■ **ASSIGNED TASK**: Give a single number in reply. It is the count of lines below that contain the string "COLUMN".

■ **DATA BLOCK**:
========================================================================

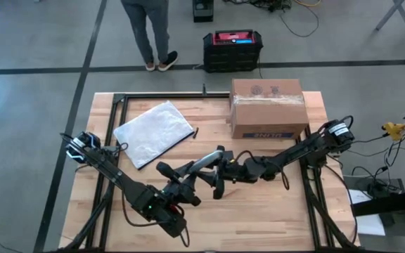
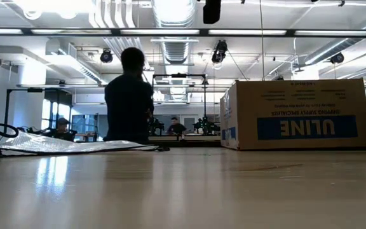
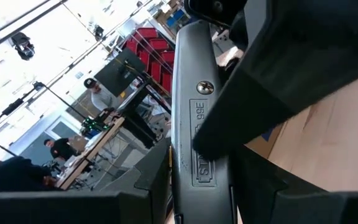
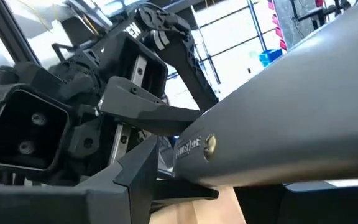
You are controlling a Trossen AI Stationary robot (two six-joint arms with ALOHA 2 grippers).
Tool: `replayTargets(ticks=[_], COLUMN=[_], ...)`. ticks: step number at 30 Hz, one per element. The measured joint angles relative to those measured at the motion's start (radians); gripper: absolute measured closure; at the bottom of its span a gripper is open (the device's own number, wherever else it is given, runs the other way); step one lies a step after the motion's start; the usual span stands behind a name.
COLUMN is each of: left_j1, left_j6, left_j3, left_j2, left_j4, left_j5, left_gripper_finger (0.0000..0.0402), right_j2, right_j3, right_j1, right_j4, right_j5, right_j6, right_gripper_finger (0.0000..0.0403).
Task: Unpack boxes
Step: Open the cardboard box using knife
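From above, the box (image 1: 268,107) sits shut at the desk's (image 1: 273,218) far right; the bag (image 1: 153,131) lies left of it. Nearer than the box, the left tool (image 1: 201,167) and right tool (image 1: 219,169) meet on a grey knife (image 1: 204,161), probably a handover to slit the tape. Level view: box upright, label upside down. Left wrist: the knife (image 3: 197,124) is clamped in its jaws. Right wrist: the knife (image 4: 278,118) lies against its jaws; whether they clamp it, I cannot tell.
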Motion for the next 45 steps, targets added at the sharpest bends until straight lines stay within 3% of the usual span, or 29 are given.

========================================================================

■ **ANSWER BOX**: 2